I was not disappointed and once again waited eagerly for the third and last book of the series.

This time the wait was a bit longer. The third book - The Mirror and The Light - came out this year.

Meanwhile, BBC had produced one of its masterly mini-series called Wolf Hall directed by Peter Kosminsky with the incomparable Mark Rylance. At around the same time, the Royal Shakespeare Company put out stage versions of Wolf Hall and Bring Up the Bodies with Ben Miles playing Thomas Cromwell,

While I have been able to watch the mini-series, the plays have been out of my reach. The news is that they will open in Broadway soon. If and when that street lights up again.

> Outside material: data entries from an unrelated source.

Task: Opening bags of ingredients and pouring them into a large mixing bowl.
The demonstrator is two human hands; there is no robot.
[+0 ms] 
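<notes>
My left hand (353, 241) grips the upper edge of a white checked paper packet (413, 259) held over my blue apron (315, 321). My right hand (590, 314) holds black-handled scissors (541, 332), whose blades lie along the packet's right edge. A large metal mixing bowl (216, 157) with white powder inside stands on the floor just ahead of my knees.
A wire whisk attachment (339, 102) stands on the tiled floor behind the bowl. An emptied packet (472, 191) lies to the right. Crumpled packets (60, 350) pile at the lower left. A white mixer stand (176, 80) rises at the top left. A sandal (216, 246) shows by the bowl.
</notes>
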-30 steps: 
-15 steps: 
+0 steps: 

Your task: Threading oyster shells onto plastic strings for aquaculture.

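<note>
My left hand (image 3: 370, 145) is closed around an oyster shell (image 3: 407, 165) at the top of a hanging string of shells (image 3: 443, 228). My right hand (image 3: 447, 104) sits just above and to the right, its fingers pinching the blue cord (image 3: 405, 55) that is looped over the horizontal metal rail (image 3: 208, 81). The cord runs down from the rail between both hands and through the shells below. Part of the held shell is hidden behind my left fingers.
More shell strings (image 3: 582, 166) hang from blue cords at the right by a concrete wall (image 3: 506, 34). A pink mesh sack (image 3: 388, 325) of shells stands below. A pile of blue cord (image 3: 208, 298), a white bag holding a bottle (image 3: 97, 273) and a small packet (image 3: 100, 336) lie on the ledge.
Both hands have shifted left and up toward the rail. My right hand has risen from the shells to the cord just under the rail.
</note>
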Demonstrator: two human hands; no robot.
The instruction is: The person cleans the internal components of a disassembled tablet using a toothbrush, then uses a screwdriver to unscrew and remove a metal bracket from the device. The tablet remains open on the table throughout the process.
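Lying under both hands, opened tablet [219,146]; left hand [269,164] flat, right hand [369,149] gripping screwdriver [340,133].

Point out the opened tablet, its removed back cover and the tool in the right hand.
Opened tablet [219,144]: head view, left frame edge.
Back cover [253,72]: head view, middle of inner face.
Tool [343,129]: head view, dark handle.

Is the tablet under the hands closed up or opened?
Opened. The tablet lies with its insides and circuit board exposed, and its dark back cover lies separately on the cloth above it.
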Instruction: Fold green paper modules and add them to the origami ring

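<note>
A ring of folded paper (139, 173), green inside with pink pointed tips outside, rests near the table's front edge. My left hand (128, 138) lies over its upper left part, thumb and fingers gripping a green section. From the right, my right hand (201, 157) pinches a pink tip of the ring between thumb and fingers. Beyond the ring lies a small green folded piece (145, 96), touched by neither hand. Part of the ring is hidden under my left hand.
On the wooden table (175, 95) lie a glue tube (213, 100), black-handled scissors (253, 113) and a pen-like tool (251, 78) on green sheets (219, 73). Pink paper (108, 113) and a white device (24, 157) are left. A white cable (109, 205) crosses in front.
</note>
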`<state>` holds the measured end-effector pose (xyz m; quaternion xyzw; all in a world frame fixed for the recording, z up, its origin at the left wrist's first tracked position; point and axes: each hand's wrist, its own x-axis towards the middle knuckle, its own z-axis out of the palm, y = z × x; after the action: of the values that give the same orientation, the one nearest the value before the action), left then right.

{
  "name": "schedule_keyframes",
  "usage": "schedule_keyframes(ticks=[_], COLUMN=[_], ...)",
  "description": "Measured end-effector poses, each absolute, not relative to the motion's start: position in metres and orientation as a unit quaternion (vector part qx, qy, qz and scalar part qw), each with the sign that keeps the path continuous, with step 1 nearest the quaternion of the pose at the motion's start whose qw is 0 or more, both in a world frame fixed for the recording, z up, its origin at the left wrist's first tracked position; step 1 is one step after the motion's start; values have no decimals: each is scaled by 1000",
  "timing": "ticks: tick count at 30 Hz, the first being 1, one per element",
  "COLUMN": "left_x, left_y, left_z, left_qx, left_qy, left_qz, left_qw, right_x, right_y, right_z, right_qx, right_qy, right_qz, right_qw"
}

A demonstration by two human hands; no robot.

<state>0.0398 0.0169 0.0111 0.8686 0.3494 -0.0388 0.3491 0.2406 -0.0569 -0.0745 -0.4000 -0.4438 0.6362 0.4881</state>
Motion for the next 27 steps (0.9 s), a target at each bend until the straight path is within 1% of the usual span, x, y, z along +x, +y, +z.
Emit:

However, in circles where people discuss such things the comparative merits of Mr Rylance's and Mr Miles' interpretation is as hot a topic as say the performances of Hamlet by Jonathan Pryce, Anton Lesser and Mark Rylance. 

By 2020 I had become a fan of audiobooks. When I heard that Mr Miles is going to read "The Mirror and The Light" under the supervision of Ms Mantel, I decided to go first with the audiobook and leave the delights of the printed page to later.

The big-name reviewers have damned "The Mirror and The Light' with faint praise. Perhaps their expectations, in the light of, "Wolf Hall" and "Bring Up The Bodies" were set too high. 

 I am happy to report that I am as delighted by "The Mirror and the Light" as I was by the earlier two books.

This third book has the same “interiority” as the first two books of the Wolf Hall trilogy. 

Interiority is different from writing in the first person, A first-person account is limited by the specifics of the context and the power of expression that the novelist imbues the character with. On the other hand, in the interiority mode, Ms Mantel has the freedom to plumb Cromwell’s consciousness without being limited by the context of the particulars of the time and the plot.

As a result, the trilogy mines a deep insight into human nature. The universal truth that goodness, generosity, wisdom, love and other positive traits of human nature transcend the particulars of the context of the age or the specifics of an individual’s circumstances. While, on the other hand, the flip side of human nature - greed, hate, lust, meanness etc.- are deeply rooted in the context of the age and the details of a person’s life. This is, in essence, is the same truth that many schools of philosophy and spirituality expound. Ms Mantel does it while gliding us along the arc of a story that grips and thrills across three best-sellers.

And the reading by Mr Miles a piece of art in itself. It lit up many a solitary walk within the confines of my quarantined life.

Ms Mantel evocation of Cromwell's interiority as he walks to his execution will, in my thinking, rank high among passages in literature that break new ground.

Mr Miles has also now read Wolf Hall and Bring Up The Bodies. So the entire trilogy is now available as audiobooks of the highest quality. If you have not yet tasted the power of audiobooks, there could be no better introduction to them as Mantel's Wolf Hall trilogy performed by Ben Miles.

I, for one, intend to read Ms Mantel's other books - there are nine before she started in the trilogy. The first one is "Every Day is Mother's Day". The blurb informs me that it is a black comedy set in the 70s. I am eager to discover whether "Interiority" is a technique that Ms Mantel invented for the Wolf Hall trilogy or whether it pervades all her books.